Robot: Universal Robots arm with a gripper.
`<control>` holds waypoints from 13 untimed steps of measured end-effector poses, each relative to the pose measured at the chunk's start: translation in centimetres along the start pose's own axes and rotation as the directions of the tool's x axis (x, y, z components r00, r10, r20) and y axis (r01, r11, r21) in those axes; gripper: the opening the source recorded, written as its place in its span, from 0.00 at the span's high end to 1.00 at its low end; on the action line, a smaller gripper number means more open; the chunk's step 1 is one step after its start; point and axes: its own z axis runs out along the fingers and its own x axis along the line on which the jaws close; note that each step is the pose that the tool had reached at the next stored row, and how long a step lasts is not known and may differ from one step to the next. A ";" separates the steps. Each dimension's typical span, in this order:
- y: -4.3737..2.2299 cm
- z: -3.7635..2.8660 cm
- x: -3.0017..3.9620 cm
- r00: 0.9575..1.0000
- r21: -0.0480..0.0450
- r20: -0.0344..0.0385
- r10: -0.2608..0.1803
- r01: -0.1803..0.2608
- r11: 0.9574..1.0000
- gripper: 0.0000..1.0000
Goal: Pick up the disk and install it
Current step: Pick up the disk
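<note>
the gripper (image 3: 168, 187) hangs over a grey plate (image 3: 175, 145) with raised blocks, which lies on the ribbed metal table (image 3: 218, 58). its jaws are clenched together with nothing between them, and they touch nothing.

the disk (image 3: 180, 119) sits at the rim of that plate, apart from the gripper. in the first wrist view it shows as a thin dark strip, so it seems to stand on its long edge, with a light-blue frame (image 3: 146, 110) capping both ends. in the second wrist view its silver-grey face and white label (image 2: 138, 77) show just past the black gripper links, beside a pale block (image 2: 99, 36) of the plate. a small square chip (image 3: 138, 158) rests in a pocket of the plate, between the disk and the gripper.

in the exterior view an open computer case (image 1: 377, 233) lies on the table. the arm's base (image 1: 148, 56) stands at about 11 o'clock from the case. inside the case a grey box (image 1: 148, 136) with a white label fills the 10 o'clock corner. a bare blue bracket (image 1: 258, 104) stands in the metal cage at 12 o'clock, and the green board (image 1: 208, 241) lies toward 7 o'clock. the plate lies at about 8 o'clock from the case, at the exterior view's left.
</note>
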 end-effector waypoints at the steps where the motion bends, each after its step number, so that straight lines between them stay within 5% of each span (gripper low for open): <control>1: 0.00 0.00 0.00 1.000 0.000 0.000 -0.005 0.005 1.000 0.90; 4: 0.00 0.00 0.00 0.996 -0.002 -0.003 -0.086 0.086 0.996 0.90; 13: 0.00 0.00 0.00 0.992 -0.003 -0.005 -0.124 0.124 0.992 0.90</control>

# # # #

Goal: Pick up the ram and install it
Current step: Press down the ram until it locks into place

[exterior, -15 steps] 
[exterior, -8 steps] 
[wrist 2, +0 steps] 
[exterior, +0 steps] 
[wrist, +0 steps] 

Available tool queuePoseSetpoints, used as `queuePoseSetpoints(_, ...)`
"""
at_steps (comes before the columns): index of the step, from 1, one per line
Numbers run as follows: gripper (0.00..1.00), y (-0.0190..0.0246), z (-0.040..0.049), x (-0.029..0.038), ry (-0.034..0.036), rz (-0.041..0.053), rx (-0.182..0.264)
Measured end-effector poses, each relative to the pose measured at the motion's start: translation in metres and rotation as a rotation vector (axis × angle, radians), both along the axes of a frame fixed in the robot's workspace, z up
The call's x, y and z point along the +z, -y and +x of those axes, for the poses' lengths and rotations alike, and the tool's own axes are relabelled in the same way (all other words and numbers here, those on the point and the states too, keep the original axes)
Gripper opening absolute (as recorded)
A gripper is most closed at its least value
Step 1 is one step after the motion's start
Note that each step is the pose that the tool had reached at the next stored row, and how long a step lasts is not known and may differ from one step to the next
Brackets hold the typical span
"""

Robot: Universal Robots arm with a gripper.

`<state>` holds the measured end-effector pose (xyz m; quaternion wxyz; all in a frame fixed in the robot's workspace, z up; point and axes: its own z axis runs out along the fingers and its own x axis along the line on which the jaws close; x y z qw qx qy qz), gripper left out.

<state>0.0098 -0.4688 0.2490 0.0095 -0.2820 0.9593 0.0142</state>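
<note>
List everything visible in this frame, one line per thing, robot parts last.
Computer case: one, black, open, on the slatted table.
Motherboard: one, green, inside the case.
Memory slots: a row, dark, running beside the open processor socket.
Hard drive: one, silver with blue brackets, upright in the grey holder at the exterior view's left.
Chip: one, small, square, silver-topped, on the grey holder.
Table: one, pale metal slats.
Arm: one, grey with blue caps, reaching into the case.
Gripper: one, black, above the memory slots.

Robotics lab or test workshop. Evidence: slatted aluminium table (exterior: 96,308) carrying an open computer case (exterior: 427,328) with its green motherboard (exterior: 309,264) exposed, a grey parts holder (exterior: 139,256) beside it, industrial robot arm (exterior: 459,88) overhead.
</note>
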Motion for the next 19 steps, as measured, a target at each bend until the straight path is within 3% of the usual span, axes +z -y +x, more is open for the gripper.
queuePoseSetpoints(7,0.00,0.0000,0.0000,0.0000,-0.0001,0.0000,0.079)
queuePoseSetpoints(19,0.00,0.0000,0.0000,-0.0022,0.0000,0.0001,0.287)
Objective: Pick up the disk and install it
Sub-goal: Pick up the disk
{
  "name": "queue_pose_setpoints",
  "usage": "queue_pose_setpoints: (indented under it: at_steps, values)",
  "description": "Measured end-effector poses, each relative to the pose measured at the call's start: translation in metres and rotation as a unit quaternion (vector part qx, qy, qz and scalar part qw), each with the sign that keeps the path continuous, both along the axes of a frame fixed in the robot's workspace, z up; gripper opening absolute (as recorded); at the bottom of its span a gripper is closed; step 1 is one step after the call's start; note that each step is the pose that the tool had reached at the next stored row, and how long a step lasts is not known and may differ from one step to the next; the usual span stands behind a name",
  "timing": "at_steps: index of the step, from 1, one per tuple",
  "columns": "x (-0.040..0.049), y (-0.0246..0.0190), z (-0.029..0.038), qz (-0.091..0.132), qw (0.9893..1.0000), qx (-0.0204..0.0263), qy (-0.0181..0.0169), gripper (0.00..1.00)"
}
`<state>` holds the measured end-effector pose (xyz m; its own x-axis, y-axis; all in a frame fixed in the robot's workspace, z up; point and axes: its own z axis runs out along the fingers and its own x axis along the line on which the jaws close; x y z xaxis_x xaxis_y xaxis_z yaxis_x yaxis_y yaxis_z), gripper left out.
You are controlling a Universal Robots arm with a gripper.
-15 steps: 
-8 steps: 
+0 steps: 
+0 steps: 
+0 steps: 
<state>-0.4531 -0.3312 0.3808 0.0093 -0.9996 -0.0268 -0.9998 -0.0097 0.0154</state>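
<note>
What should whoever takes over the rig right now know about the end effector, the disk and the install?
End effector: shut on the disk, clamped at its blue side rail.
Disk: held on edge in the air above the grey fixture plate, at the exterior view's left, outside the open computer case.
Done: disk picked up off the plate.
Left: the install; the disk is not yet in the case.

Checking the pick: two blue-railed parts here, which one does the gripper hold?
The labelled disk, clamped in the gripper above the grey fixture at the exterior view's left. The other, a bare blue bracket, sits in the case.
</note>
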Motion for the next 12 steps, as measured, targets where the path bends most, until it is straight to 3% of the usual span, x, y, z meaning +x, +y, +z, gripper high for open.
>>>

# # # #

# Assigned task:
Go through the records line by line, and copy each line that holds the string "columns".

# Solution:
at_steps (comes before the columns): index of the step, from 1, one per line
  "columns": "x (-0.040..0.049), y (-0.0246..0.0190), z (-0.029..0.038), qz (-0.091..0.132), qw (0.9893..1.0000), qx (-0.0204..0.0263), qy (-0.0181..0.0169), gripper (0.00..1.00)"

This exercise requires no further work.